In fact, the Senate passed a bill yesterday. But before it was approved, many Democrats already said it didn’t go far enough.

David Herszenhorn has been covering the story for the New York Times, and he joins us now.

And that Senate bill, how would it work? And what is it supposed to do to keep people in their homes?

DAVID HERSZENHORN, New York Times: Well, the Senate bill is targeted really at the housing industry, stabilizing the market, rather than providing direct assistance to homeowners.

There’s some money for local governments to buy up foreclosed properties, fix them. The White House is opposed to that. And there’s some money for local housing authorities to refinance loans.

But this is really a more broader economic package. So there’s tax breaks for home builders and other struggling businesses, not just builders. There is a credit for folks who buy foreclosed homes of $7,000.

So it’s actually more of a tax package in the Senate, even though it’s a housing — it’s called a housing bill, the Foreclosure Prevention Act. And Chris Dodd, the senator from Connecticut who sponsored it, acknowledged yesterday that it doesn’t live up to its name.

Parties disagree on form of aid

David Herszenhorn
The New York Times
The catch is that lenders upfront would have to take a cut. They would have to reduce the principal balance of those loans down to a point where it more closely reflected the decline in house prices. And it's unclear if they're going to do that.

RAY SUAREZ: Did it pass with a lot of Republican support?

DAVID HERSZENHORN: It actually did, which is surprising given that the White House has expressed serious opposition. But one thing it teaches you is that there is substantial Republican support in the Senate for tax cuts. And a lot of this package is tax cuts.

RAY SUAREZ: Well, Barney Frank has been championing a different bill in the House. How different is that House bill or in its form that it exists now?

DAVID HERSZENHORN: What it looks like we're headed to is actually a major omnibus piece of legislation that would include tax provisions, some of what the Senate did. Charlie Rangel has actually proposed an alternate version of that.

And then what Barney Frank has is what Democrats see as the main vehicle for helping homeowners in distress. And, actually, some people say it helps lenders a lot, too.

And what that would do is try to make available up to $300 billion in federal insurance for mortgages, $300 billion in federally insured mortgages that would let folks who now have expensive adjustable-rate mortgages, those interest rates are likely to reset in the coming months -- some folks say there are as many as 2.8 million homeowners potentially facing foreclosure -- and would let as many as a 1.5 million of those owners in trouble refinance into stable, 30-year, traditional mortgages with lower monthly payments, hold on to their homes.

The catch is that lenders upfront would have to take a cut. They would have to reduce the principal balance of those loans down to a point where it more closely reflected the decline in house prices. And it's unclear if they're going to do that.

RAY SUAREZ: What about the proposal that had been talked about early in this process that had federal bankruptcy judges taking a part in recasting loans?

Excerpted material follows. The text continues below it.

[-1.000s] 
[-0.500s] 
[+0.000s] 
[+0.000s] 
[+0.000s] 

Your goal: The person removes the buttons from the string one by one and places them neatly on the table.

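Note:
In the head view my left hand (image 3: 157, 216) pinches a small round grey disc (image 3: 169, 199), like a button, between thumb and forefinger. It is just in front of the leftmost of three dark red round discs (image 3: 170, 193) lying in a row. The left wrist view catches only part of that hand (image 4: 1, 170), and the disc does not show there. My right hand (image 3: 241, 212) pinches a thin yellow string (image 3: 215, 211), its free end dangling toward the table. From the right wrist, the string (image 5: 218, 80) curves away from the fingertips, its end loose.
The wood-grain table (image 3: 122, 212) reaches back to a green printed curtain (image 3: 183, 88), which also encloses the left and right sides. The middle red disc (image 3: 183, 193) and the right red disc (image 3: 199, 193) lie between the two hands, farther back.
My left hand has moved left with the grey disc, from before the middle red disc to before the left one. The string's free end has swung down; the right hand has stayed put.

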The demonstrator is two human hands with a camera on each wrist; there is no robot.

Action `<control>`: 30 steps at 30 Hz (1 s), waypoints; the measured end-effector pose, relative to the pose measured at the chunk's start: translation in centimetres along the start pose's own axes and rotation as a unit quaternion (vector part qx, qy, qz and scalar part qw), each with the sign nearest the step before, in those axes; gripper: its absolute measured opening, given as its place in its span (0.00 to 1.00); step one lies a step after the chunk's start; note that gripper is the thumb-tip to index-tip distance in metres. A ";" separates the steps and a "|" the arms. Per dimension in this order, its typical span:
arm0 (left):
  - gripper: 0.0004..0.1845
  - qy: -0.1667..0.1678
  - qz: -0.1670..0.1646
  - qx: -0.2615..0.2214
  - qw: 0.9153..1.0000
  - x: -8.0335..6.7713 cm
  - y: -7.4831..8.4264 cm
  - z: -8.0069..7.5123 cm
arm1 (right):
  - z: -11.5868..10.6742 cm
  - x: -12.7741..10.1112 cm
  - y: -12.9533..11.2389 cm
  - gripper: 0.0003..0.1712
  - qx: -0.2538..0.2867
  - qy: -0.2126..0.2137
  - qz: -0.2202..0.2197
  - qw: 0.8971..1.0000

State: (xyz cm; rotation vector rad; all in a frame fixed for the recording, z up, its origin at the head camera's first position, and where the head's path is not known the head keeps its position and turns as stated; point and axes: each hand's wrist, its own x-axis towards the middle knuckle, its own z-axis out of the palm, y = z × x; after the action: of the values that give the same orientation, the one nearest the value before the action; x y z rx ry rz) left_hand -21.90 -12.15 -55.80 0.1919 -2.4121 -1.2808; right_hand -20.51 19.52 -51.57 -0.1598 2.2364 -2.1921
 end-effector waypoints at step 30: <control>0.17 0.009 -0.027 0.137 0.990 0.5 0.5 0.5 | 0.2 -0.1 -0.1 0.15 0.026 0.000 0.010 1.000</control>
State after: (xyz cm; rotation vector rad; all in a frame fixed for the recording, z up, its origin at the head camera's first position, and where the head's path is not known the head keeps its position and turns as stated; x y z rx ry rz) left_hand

DAVID HERSZENHORN: At the moment, that's off the table. The Republicans actually strongly oppose that and the banking industry opposes it, as well.

So when the Democrats in the Senate first tried this bill back in February, because it had that provision to change the bankruptcy law that would let judges go in and actually change the terms of mortgages on first homes, which they can't do now -- they can do that with vacation homes and investment properties -- the Senate Republicans killed that on February 28th.

When they came back from the two-week Easter break, having heard an earful from folks at home about the rising cost of gasoline and problems in the housing market, there was a new push to address housing legislation. Democrats finally agreed to drop that bankruptcy provision.

It was actually Dick Durbin, the senator from Illinois, who was the sponsor of that and finally, when it looked like it was going to derail what they were doing, made the motion himself to table it, winning him praise from both sides of the aisle.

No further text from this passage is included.